### Problem
Reproduce every line of the data, exactly and without its pictures.

### Collected material
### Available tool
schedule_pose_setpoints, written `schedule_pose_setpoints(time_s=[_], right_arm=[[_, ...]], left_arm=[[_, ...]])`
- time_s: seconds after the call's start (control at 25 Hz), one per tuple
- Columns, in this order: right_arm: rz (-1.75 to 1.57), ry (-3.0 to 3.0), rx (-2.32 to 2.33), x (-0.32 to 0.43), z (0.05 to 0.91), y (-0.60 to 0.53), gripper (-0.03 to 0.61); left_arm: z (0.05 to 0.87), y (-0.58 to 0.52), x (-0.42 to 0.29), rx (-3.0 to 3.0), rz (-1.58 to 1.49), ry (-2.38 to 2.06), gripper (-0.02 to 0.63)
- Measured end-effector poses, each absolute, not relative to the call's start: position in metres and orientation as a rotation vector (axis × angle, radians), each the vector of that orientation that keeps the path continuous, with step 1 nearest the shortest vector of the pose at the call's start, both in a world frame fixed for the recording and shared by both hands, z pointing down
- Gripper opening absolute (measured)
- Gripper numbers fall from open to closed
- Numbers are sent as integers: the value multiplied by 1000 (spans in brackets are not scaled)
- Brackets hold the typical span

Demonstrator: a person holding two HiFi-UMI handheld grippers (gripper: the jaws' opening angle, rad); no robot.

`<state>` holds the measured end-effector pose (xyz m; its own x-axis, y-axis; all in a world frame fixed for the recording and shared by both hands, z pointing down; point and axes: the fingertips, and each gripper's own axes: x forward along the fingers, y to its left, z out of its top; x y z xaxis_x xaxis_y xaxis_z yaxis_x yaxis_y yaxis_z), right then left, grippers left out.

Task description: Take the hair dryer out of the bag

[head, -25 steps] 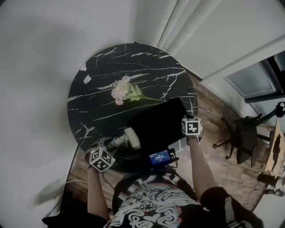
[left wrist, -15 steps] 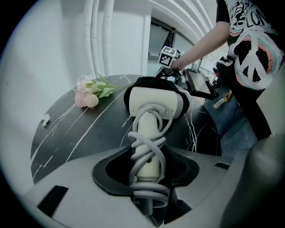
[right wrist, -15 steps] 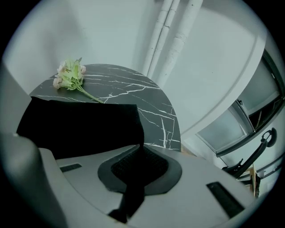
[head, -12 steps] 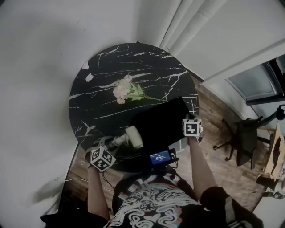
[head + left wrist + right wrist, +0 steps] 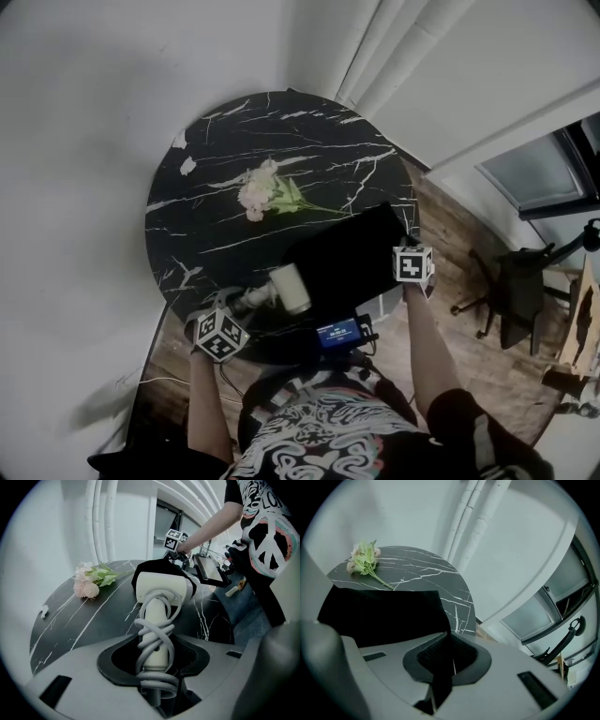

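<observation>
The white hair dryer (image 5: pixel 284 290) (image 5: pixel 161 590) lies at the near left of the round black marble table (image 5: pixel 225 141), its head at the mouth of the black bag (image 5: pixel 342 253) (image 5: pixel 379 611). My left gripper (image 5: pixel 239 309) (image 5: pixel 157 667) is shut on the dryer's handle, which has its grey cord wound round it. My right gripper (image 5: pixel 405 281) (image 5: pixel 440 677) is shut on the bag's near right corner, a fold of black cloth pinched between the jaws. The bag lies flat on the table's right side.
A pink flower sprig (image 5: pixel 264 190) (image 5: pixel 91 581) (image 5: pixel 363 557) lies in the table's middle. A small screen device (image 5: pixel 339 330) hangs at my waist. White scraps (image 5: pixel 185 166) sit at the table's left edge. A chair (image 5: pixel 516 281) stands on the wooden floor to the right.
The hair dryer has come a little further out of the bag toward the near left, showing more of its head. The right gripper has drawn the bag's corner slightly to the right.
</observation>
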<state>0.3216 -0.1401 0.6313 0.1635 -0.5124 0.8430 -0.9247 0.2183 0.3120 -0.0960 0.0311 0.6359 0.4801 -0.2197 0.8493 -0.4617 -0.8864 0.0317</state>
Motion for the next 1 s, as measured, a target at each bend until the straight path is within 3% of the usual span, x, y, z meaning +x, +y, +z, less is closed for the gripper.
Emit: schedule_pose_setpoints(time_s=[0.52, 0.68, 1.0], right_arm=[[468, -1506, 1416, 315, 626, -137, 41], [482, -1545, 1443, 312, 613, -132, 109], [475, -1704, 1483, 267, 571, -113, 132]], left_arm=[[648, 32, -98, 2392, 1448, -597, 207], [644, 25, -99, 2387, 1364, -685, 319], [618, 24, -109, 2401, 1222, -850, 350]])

### Written answer
### Available tool
schedule_pose_setpoints, written `schedule_pose_setpoints(time_s=[_], right_arm=[[_, ...]], left_arm=[[_, ...]])`
- time_s: seconds after the call's start (control at 25 Hz), one per tuple
- Columns, in this order: right_arm: rz (-1.75 to 1.57), ry (-3.0 to 3.0), rx (-2.32 to 2.33), x (-0.32 to 0.43), z (0.05 to 0.91), y (-0.60 to 0.53), gripper (-0.03 to 0.61); left_arm: z (0.05 to 0.87), y (-0.58 to 0.52), x (-0.42 to 0.29), rx (-3.0 to 3.0), rz (-1.58 to 1.49), ry (-2.38 to 2.06), gripper (-0.02 to 0.63)
- Measured end-effector poses, each absolute, not relative to the call's start: position in metres and orientation as a rotation vector (axis × angle, radians), each the vector of that orientation that keeps the path continuous, with step 1 nearest the shortest vector of the pose at the call's start, both in a world frame fixed for the recording and shared by both hands, z pointing down
- Gripper opening absolute (measured)
- Gripper numbers fall from open to closed
- Numbers are sent as integers: the value multiplied by 1000 (spans in brackets are not scaled)
- Brackets hold the typical span

Demonstrator: a person holding two HiFi-UMI handheld grippers (gripper: the jaws' opening angle, rad); no robot.

`<state>` holds the measured end-effector pose (xyz m; its own x-axis, y-axis; all in a world frame fixed for the recording and shared by both hands, z pointing down; point and axes: the fingertips, and each gripper's own axes: x forward along the fingers, y to its left, z out of its top; x y z xaxis_x xaxis_y xaxis_z yaxis_x yaxis_y yaxis_z), right then left, grippers left out.

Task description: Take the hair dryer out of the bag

[head, -25 steps] 
[left wrist, -15 steps] 
[right wrist, -15 steps] 
[head, -12 steps] 
[head + left wrist + right wrist, +0 steps] 

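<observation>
The white hair dryer (image 5: pixel 284 290) (image 5: pixel 161 590) lies at the near left of the round black marble table (image 5: pixel 225 141), its head at the mouth of the black bag (image 5: pixel 342 253) (image 5: pixel 379 611). My left gripper (image 5: pixel 239 309) (image 5: pixel 157 667) is shut on the dryer's handle, which has its grey cord wound round it. My right gripper (image 5: pixel 405 281) (image 5: pixel 440 677) is shut on the bag's near right corner, a fold of black cloth pinched between the jaws. The bag lies flat on the table's right side.
A pink flower sprig (image 5: pixel 264 190) (image 5: pixel 91 581) (image 5: pixel 363 557) lies in the table's middle. A small screen device (image 5: pixel 339 330) hangs at my waist. White scraps (image 5: pixel 185 166) sit at the table's left edge. A chair (image 5: pixel 516 281) stands on the wooden floor to the right.
The hair dryer has come a little further out of the bag toward the near left, showing more of its head. The right gripper has drawn the bag's corner slightly to the right.
</observation>
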<state>0.3216 -0.1401 0.6313 0.1635 -0.5124 0.8430 -0.9247 0.2183 0.3120 -0.0960 0.0311 0.6359 0.4801 -0.2197 0.8493 -0.4617 -0.8864 0.0317</state>
Motion for the next 1 s, as measured, a target at each bend until the straight path is within 3% of the usual span, x, y, z meaning +x, +y, +z, less is closed for the gripper.
Emit: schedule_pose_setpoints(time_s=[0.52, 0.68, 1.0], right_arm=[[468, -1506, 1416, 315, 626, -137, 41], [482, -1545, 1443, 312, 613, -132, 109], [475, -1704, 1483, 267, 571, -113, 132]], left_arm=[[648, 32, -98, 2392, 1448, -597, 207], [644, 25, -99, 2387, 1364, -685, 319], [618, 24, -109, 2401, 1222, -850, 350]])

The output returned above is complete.